ICBA: Detailing the Community Bank Provisions of the CARES Act
SBA: Coronavirus (COVID-19): Small Business Guidance & Loan Resources
SBA: Paycheck Protection Program
FDIC: The FDIC Announces a 30-Day Grace Period for the Call Report for the First Quarter of 2020
Federal Reserve: Agencies announce changes to the community bank leverage ratio (CBLR)
Federal Reserve: Paycheck Protection Program Lending Facility (PPPLF) Term Sheet
Federal Reserve: PPPLF Frequently Asked Questions
OCC: Revisions to the FFIEC Call Reports and FFIEC 101 for the March 31, 2020, Report Date
OCC: Capital Treatment for Paycheck Protection Program: Interim Final Rule
Treasury: PPP Loans Frequently Asked Questions
Notable news from this past week includes:
- FHFA says they’re not bailing out servicers of MBS, see our Prepay Commentary.
- McDonald’s global same store sales were down 22% in March, domestically they were down 13%.
- Mortgage applications were down 17.9% for the week ending April 3rd.
- According to a report from the National Multifamily Housing Council, nearly 33% of American renters failed to pay rent in the first week of April.
- OPEC+ cuts output by 9.7mm barrels a day; however, demand is estimated to be down nearly 20mm barrels a day.

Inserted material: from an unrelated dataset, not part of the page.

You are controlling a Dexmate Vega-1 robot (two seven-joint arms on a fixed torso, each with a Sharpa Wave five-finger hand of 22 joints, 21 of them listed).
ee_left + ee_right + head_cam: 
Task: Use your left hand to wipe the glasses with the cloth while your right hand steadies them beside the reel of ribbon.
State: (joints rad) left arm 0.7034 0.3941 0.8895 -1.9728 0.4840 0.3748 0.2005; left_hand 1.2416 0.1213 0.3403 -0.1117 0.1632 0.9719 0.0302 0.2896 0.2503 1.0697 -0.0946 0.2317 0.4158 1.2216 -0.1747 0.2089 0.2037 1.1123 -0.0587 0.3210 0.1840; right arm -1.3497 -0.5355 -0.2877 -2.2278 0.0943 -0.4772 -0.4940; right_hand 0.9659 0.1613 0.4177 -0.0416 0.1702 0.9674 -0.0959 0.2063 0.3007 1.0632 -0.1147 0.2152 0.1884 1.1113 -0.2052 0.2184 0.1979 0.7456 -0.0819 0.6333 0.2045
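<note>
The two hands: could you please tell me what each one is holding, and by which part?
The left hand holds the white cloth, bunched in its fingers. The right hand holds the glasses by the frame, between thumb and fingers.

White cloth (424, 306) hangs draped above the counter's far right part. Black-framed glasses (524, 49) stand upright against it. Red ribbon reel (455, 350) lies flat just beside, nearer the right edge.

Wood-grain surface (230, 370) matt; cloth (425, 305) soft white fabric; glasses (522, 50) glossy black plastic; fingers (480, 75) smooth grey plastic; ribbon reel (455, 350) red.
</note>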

The general mood in markets this morning seems one of caution, perhaps cautious optimism. Officials across the world are weighing how and when to gradually start to reopen economies. The obvious downside is that easing off social distancing measures will certainly lead to more cases of COVID-19 though. For example, some travel restrictions were relaxed in Wuhan last week and in a short time increased cases were announced. This week will surely feature more dour economic news, but so much of it is already expected that it’s unlikely, by itself, to move markets. Stimulus checks, announced in the CARES Act on March 27th (which feels like an eternity ago), are reported to begin this week by the IRS. So far today, U.S. equity indices are down between 1-2% and Treasury yields are virtually flat from Thursday’s close.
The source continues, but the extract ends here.